As you would expect, “there’s no such thing as a free lunch,” and these companies expect to make money, and in itself there is nothing wrong with that. They are offering a service, and they deserve to make a profit. But the question is: How much will it cost you? (Spoiler alert: Some of the “costs” are hard to quantify.)
The basic cost is that you will pay a higher rate for the short term loan. That is not a big deal if it is truly short-term and you pay back the loan in full quickly. You are just paying a premium for a short-term float of money. In that sense, just make sure you know how much higher the rate is going to be than a typical mortgage would be for you.
But they also may be looking to make money if you end up sticking with them for a long-term loan on your house, thus allowing them to make money on an ongoing basis in interest payments. Again, nothing wrong with that, but you need to make sure up front that the long-term rate will be competitive with other loans you could have gotten instead.

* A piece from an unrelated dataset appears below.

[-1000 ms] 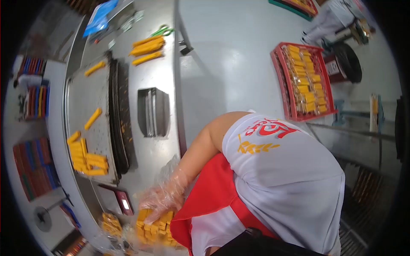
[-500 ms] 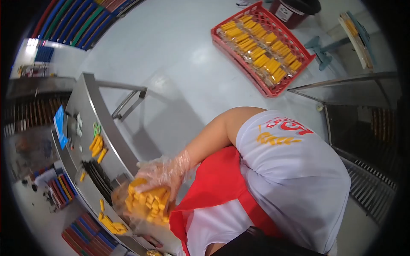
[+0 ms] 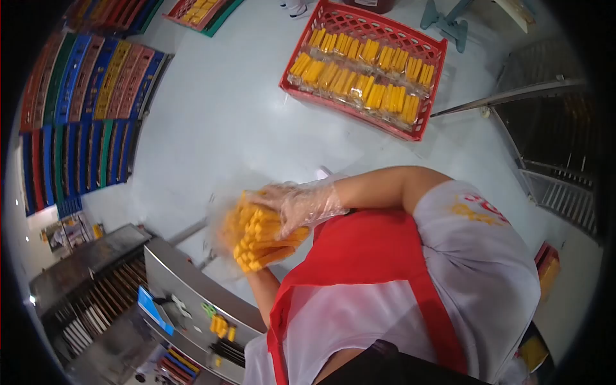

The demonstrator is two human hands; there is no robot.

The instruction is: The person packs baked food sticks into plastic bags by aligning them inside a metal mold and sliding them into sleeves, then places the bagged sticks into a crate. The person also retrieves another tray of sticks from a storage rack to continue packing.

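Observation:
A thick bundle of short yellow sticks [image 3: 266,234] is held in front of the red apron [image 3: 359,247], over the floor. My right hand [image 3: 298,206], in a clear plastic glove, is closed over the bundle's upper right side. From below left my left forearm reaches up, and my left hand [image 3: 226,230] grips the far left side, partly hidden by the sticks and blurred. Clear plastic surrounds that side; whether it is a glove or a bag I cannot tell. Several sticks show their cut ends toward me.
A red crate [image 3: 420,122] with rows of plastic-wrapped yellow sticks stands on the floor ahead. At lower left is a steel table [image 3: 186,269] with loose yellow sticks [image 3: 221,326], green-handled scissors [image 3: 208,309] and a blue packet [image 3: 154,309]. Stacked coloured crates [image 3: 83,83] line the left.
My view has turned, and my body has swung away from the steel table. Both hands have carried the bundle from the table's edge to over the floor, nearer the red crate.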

Here is where it gets more complicated, and the buyer may overlook these costs when they are enticed and focused on the benefits and hopes an all-cash offer would afford them:
Non-refundable deposits and fees. These could be between 1% to 5% of the purchase price of the home you are considering. According to this realtor.com article, a company such as Better will keep your 5% deposit of the purchase price if the deal falls apart for any reason. That could be a hefty chunk of change for them to keep even if you didn’t end up buying a house. Other companies will charge a “convenience” fee between 1-3% of the purchase price if your offer is accepted. But again, that can get steep depending upon the price range you are buying in.
You have to use them as your agent. Some companies also require that you work with one of their agents on the sale and/or purchase of your home. This way they also get the commission for the sale of the purchase of the house, along with any interest and fees they charge. This may not sound awful, since they are costs of buying and selling a house anyway, but not being able to choose your own representation can cost you in many subtle ways. Their agent may not be the best-skilled agent you could have hired, and potentially may not be as objective or have your entire best interest at heart.
While the ability to become an all-cash buyer may be enticing, make sure you analyze and assess the entire cost to you before signing on the dotted line.
Speak with a real estate agent you trust before agreeing to an all-cash buyer program. Listen to his or her objective advice on whether or not it is even necessary in your situation, and if it is, whether it is worth the risk you would be taking on.
Keep in mind that they also cite in the article that 23% of recent sales were all-cash offers. While that is a high percentage, it is not every single house selling with an all-cash offer. Sure, being an all-cash buyer may help, but it is not absolutely necessary in every single situation. You are probably better off making as strong an offer as you can — especially if you have an agent who is good at illustrating how and why you are the best buyer for the property, even if you are not an all-cash buyer.